U-21

Otto Hersing

We ran blindly under water for a while without daring to show our periscope. I did not like the idea of showing any asparagus again in that neighbourhood for the present. Our course lay north from the tip of the peninsula, toward Ga-Tepe. There the periscope showed another battleship in front of the northern beaches. My reference showed the vessel to be of the Triumph class. Again the inevitable swarm of patrol boats and destroyers circling around to protect it from submarine attack, like pigmies guarding a giant.

“In periscope!” And we dived to seventy feet and headed toward the monster, passing far below the lines of patrol craft. Their propellers, as they ran above us, sounded a steady hum. For four and a half hours after I caught sight of the ship, which was in fact H.M.S. Triumph itself, I maneuvered the U-21 for a torpedo shot, moving here and there and showing the asparagus on the smooth surface of the sea for only the briefest moments.

In the conning tower my watch officer and I stood with bated breath. We were groping toward a deadly position—deadly for the magnificent giant of war on the surface above.

“Out periscope!” H.M.S. Triumph stood in formidable majesty, broadside to us, and only three hundred yards away. Never had an under-sea craft such a target. “Torpedo—fire!” My heart gave a great leap as I called the command.

And now one of those fearfully still, eventless moments. Suspense and eagerness held me in an iron grip. Heedless of all else, I left the periscope out. There! And I saw the telltale streak of white foam darting through the water. It headed swiftly away from the point where we lay, and headed-straight—yes, straight and true. It streaked its way swiftly to the bow of our mammoth adversary. A huge cloud of smoke leaped out of the sea. In the conning tower we heard first a dry, metallic concussion and then a terrible, reverberating explosion.

It was a fascinating and appalling sight to see, and I yearned with every fibre to keep on watching the fearful picture; but I had already seen just about enough to cost us our lives. The moment that dread white wake of the torpedo was seen on the surface of the water, the destroyers were after me. They came rushing from every direction.

“In periscope!” And down we went. I could hear nothing but the sound of propellers above me, on the right and on the left. Why hadn’t I dived the moment after the torpedo left? The two seconds I had lost were like years now. With that swarm converging right over our heads, it surely seemed as if we were doomed. Then a flash crossed my brain.

“Full speed ahead,” I called, and ahead we went right along the course the torpedo had taken, straight toward the huge craft we had hit.

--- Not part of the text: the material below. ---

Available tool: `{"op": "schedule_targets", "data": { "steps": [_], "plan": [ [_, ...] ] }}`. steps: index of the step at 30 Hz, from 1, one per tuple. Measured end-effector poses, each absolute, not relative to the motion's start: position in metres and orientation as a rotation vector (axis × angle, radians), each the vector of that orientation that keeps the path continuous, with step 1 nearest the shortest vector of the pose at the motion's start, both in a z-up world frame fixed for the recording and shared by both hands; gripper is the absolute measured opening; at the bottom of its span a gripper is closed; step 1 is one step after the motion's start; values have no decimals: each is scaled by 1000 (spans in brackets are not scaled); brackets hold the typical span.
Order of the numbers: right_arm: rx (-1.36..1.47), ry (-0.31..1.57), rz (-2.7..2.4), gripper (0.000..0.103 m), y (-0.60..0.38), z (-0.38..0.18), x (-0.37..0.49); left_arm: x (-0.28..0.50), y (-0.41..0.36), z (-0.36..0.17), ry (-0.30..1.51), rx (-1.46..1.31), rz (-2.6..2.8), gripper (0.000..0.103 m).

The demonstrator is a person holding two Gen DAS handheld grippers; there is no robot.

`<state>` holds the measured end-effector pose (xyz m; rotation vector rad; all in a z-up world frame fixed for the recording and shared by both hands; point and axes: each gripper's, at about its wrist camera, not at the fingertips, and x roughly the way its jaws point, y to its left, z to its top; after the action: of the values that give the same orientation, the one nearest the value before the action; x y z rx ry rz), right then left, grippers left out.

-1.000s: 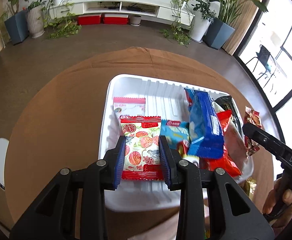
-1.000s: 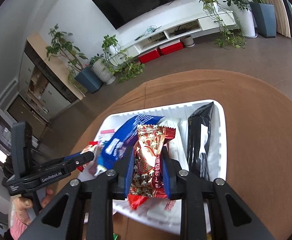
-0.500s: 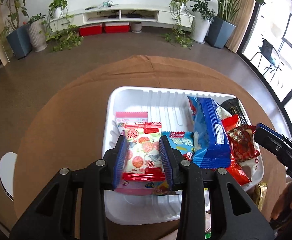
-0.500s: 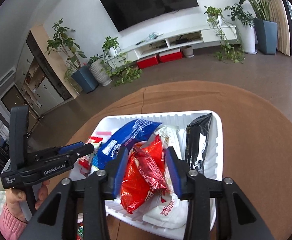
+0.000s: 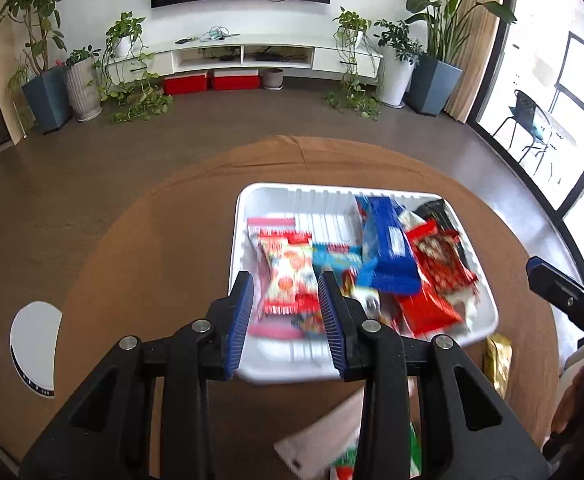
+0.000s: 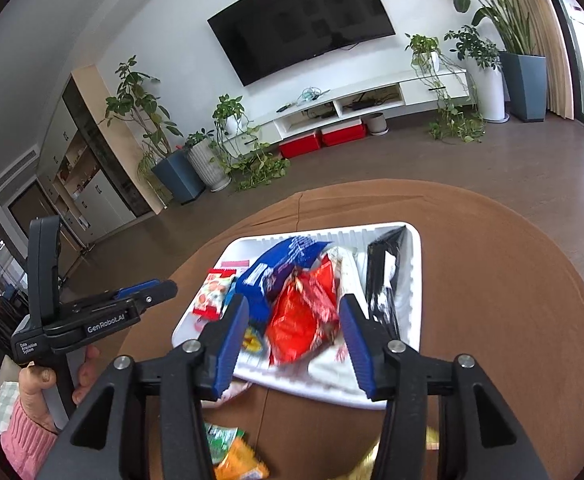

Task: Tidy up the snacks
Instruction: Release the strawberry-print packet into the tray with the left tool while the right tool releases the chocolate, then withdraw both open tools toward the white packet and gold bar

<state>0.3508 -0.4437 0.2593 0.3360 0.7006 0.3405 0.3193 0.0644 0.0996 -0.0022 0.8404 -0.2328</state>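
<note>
- Snacks lie loose on the brown round table (image 6: pixel 492 280) at its nearest edge: an orange packet (image 6: pixel 240 465) and a green one (image 6: pixel 220 438) in the right wrist view, a gold packet (image 5: pixel 497 362) just off the tray's near right corner in the left wrist view.
- Left gripper (image 5: pixel 285 312) hangs above the near edge of the white tray (image 5: pixel 275 194), jaws parted and holding nothing; the gap frames the red-and-white fruit-print packet (image 5: pixel 287 276) lying below.
- Right gripper (image 6: pixel 294 336) sits over the tray's near rim with jaws spread wide and empty; between them shows a red packet (image 6: pixel 298 322) resting on the pile.
- Inside the tray, snacks crowd the near and right parts. A blue bag (image 5: pixel 386 254) leans across the middle, a red patterned packet (image 5: pixel 442 266) lies to its right, and a black packet (image 6: pixel 384 280) runs along the right wall.
- A pink-edged packet (image 5: pixel 271 223) lies flat just behind the fruit-print one, by the left wall.
- The tray's far left floor is bare ribbed plastic.
- Beyond the table: brown floor, potted plants (image 5: pixel 47 80), a low white TV console (image 5: pixel 251 50) with red boxes (image 5: pixel 211 82) under it, and a dark wall-mounted screen (image 6: pixel 304 28).
</note>
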Motion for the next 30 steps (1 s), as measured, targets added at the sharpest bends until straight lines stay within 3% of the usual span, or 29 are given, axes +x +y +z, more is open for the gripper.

It was foolhardy, I admit, but I had to risk it. Diving as deeply as we dared, we shot right under the sinking battleship. It might have come roaring down on our heads—the torpedo had hit so fair that I rather expected it would. And then the U-boat and its huge prey would have gone down together in an embrace of death. That crazy maneuver saved us. I could hear the propellers of destroyers whirring above us, but they were hurrying to the place where we had been. Our maneuver of ducking under the sinking battleship was so unexpected that no hint of it ever occurred to the enemy. We were left in tranquil safety. Keeping as deep as possible and showing no tip of periscope, we stole blindly but securely away. When I ventured to take a look through the asparagus, we were far from the place where the Triumph had met her disaster.

May 25, 1915, account by German captain Hersing, recalling the May 25, 1915, action by Germany’s U-21 in the sinking of the Triumph, as quoted in Lowell Thomas, Raiders of the Deep, pp. 64–65.